The issue stems from a lack of supplies, which rights groups said is the result of government foot-dragging when it comes to acquiring newer medicines rather than what they call the outdated pill regime prescribed by the country's health authorities.
The government in Valletta said the problem is being caused by a bottleneck in the UK and has assured patients that it is working hard to procure emergency medicine from Portugal to resolve the issue.
Checkpoint Malta's Chris Vincent Jung decried the situation, saying, "This should not be the case for something this fundamental, especially in an EU country." Malta ranks high on the world's list of LGBT-friendly countries, yet rights groups contend the government is asleep at the wheel when it comes to helping those with HIV.
Though considered LGBT+ friendly, rights groups say EU member state Malta has failed those infected with HIV
After parliamentary debate in June, the Malta Gay Rights Movement (MGRM) criticized the government's reluctance to switch to newer drugs, "People living with HIV have yet again not been given a specific date by when they can expect to see any form of improvement in medication to replace the severely outdated treatment which they receive, often dating back to an approval date of 20 years ago and more."
Malta's government claims that its plans to introduce new treatments were delayed by six months as a result of the coronavirus pandemic and delivery of existing drugs has been further exacerbated by complications arising from Brexit.
The World Health Organization (WHO) said infected people must take antiretroviral medication daily for it to be effective in suppressing the virus and impeding its spread.

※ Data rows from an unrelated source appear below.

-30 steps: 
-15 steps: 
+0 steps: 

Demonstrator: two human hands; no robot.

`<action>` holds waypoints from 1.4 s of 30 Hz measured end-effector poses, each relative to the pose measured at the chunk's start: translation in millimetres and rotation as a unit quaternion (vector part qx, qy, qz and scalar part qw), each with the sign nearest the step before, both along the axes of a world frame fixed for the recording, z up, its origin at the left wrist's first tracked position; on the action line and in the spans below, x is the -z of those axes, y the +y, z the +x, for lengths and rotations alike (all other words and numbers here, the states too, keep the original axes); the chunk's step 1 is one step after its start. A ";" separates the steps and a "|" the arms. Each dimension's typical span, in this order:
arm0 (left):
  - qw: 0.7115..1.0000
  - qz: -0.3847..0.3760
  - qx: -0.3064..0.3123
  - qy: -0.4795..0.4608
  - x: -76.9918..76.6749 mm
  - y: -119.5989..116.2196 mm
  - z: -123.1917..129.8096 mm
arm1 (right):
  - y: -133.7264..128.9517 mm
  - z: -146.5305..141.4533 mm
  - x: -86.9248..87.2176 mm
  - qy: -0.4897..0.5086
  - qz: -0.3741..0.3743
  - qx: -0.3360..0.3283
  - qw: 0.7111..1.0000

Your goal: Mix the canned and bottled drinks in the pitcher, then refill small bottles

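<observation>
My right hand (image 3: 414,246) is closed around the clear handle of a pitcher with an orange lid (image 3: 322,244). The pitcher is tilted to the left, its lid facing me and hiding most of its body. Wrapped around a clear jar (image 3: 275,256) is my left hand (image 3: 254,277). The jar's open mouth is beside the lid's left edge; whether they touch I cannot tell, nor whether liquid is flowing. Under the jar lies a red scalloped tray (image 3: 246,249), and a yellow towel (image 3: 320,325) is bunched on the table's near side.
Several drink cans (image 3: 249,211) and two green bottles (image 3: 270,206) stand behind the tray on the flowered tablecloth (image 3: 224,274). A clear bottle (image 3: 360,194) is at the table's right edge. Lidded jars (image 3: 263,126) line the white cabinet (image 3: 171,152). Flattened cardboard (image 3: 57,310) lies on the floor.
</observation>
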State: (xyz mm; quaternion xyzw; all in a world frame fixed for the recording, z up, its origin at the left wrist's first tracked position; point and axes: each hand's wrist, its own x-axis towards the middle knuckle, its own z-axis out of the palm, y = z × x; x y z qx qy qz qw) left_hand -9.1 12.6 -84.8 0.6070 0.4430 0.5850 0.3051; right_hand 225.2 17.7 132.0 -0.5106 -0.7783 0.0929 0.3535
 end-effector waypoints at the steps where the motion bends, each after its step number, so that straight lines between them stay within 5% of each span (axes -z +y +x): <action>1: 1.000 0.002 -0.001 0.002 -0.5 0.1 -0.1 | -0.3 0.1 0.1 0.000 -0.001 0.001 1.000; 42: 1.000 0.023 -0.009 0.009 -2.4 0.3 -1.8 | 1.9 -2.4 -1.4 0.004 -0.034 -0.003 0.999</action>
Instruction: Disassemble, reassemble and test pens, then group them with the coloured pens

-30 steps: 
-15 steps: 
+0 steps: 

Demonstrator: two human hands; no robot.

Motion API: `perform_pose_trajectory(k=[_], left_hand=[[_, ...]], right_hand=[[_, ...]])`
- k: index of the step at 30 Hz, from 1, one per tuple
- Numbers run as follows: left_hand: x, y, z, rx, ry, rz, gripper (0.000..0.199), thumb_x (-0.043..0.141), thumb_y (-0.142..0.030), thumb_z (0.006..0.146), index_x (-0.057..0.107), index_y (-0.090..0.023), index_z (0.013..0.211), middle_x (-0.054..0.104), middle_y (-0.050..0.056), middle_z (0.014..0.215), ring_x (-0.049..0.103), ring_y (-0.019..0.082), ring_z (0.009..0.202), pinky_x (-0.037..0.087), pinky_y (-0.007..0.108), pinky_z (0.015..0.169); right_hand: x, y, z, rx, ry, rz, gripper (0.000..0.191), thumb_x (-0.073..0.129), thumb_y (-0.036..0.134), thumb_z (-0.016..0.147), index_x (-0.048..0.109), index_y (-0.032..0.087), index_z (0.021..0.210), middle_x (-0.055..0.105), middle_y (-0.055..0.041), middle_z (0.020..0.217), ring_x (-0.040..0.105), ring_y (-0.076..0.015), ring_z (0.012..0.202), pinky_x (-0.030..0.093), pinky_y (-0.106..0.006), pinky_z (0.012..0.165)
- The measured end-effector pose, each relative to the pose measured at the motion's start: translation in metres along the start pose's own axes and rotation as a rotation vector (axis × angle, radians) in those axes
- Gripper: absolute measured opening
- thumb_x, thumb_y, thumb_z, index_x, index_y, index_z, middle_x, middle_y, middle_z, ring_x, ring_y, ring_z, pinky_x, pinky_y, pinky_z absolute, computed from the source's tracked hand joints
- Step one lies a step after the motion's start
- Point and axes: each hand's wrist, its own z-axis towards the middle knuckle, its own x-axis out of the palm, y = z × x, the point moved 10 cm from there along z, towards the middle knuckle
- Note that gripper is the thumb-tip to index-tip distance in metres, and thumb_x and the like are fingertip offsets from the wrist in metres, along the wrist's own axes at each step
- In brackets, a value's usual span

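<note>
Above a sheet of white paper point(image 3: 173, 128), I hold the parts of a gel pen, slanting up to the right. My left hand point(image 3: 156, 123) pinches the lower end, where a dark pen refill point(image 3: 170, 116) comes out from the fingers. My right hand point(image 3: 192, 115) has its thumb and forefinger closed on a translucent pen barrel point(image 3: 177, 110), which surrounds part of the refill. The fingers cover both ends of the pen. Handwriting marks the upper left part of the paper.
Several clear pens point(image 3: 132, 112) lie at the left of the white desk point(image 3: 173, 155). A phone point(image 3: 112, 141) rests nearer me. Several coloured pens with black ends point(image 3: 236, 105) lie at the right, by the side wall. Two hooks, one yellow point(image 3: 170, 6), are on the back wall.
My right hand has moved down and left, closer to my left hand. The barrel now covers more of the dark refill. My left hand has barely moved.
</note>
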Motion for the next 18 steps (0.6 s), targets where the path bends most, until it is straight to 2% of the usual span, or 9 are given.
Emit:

According to the European Center for Disease Prevention and Control, some 453 HIV infected individuals were living in Malta in 2018.
Though the government has claimed that affected individuals would have "enough supply to meet their demands," rights groups are not so confident. MGRM and the group HIV Malta said: "The pandemic has proven that where there is a willingness to put the right resources toward addressing a health crisis results are obtained. It is now time to turn to HIV, the other pandemic in Malta — which dates back to 1981 — and resolve it once and for all."